:: PROBLEM DETAILS ::
Starting at the top of the data and ending with the line that holds "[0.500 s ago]", transcribe each line exactly; include both ends.

:: GIVEN MATERIAL ::
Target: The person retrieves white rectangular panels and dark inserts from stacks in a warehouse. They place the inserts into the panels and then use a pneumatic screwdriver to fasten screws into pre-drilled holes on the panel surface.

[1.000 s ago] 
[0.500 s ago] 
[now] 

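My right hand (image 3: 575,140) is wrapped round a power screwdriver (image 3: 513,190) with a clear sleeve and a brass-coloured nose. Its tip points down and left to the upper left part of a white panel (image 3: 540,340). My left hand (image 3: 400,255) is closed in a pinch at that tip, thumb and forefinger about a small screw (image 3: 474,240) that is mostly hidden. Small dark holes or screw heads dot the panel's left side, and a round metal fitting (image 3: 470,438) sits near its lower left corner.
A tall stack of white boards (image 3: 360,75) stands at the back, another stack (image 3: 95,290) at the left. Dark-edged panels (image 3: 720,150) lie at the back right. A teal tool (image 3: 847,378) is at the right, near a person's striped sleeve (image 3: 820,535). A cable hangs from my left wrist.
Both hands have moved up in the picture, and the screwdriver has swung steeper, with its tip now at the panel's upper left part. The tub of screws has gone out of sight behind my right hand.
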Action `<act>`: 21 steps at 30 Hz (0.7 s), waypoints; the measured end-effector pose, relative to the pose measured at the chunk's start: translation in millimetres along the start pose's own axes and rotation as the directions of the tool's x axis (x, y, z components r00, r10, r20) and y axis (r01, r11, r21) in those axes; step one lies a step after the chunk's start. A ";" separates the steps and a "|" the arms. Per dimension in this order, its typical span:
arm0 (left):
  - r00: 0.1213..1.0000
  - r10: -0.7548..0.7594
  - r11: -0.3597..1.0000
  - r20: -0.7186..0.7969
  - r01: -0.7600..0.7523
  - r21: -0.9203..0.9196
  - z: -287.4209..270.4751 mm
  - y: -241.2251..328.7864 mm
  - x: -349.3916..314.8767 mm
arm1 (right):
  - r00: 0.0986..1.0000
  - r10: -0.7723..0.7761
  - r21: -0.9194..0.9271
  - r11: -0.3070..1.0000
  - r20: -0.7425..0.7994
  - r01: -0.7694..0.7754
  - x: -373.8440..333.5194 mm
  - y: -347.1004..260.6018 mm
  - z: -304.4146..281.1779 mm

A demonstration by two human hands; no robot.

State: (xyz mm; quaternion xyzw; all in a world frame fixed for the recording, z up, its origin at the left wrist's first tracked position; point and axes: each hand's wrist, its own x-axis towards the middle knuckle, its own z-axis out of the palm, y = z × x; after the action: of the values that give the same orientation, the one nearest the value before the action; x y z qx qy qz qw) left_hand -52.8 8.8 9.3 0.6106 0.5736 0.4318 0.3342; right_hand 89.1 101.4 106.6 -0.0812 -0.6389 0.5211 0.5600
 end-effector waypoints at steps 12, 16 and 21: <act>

:: YOUR SOLUTION ::
Target: The person retrieves white rectangular panels and dark inserts from stacks in a warehouse. They place the inserts into the panels and then use a pneumatic screwdriver to fasten screws into pre-drilled holes on the panel surface.

[1.000 s ago] 
[0.500 s ago] 

No further answer will be given.